Um bom exemplo é o que aconteceu com as ações e com os títulos de renda fixa da Petrobras, inclusive e principalmente os negociados em dólares, no mercado americano, quando a empresa, sob a gestão de Graça Foster e durante o governo Dilma Rousseff não publicou seu balanço simplesmente porque se perdeu nos números. A roubalheira era tanta que ficou difícil apurar quais os ativos que eram mesmo ativos (com desculpas pelo trocadilho) e quais os que eram ruínas ou simplesmente haviam virado fumaça. Foi a época em que, na contabilidade da estatal, dois mais dois equivaliam a menos quatro.

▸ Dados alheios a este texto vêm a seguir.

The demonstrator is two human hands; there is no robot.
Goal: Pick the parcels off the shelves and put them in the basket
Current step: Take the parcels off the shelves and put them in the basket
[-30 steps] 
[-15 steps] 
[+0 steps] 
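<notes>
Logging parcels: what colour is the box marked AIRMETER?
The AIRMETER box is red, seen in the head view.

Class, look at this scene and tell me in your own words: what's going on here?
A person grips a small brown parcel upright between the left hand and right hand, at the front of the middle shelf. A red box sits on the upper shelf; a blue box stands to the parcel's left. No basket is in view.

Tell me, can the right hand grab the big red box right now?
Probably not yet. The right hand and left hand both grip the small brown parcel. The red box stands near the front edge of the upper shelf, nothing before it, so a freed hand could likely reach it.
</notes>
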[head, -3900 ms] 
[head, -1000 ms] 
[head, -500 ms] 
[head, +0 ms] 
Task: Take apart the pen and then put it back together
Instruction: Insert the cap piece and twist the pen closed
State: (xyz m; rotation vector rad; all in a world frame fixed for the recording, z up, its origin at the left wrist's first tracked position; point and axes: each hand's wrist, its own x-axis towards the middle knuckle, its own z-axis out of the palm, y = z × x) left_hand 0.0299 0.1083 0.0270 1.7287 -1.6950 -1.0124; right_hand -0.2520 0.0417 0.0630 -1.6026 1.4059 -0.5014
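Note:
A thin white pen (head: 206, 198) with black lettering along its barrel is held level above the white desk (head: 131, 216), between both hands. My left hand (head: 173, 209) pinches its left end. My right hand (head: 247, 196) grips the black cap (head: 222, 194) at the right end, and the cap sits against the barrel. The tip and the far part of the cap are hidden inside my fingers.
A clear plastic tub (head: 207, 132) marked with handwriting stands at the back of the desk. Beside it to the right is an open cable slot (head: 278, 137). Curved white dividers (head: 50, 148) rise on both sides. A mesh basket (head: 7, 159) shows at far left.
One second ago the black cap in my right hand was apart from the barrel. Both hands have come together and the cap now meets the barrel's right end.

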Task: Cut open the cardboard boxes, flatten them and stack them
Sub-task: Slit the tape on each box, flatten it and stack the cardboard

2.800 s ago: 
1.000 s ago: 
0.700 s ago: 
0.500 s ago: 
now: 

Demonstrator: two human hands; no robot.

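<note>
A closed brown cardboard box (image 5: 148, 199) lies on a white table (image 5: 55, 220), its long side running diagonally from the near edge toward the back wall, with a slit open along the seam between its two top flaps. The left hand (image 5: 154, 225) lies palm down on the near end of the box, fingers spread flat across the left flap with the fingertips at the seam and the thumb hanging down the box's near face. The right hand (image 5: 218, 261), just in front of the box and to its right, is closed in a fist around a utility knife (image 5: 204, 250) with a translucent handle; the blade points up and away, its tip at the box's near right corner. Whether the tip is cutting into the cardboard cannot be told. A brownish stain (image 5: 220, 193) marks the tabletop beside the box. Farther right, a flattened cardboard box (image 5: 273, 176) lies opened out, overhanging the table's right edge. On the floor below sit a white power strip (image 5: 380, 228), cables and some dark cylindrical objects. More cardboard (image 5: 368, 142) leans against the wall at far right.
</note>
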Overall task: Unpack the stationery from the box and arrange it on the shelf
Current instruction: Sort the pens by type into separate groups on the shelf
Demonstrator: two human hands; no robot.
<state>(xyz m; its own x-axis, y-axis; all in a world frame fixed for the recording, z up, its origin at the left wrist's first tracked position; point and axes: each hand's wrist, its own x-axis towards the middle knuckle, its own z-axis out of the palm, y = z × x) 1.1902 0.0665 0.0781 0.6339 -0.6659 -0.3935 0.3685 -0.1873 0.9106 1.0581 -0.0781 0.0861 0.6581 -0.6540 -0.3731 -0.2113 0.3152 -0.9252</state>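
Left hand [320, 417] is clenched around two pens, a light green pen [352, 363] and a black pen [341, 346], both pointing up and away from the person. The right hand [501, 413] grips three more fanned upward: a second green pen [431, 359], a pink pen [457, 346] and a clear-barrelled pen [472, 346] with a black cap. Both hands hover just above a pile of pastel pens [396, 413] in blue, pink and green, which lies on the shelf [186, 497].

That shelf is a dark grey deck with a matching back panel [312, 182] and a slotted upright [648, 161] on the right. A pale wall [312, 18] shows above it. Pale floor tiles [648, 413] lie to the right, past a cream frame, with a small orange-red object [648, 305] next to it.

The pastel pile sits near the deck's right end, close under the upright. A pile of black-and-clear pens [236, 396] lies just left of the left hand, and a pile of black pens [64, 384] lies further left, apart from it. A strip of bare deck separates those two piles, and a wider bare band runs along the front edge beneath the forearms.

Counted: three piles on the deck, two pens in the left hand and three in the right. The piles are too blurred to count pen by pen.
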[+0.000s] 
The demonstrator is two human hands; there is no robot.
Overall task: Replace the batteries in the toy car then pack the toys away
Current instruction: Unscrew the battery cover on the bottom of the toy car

Naquele momento de pânico no mercado, quem parou para pensar (e os mais sensatos e mais cascudos fizeram isso aqui e lá fora) comprou ações e obrigações da Petrobras, calcado no raciocínio mais do que lógico: o Tesouro não vai deixar quebrar, mesmo que tenha de lançar nas costas do contribuinte o prejuízo da ladroeira. E quem adquiriu ações ou títulos da empresa se deu muito bem. Se comprou alavancado, enricou. Caso tenha se limitado ao “papai e mamãe”, dobrou ou triplicou o rico dinheirinho que pôs ali.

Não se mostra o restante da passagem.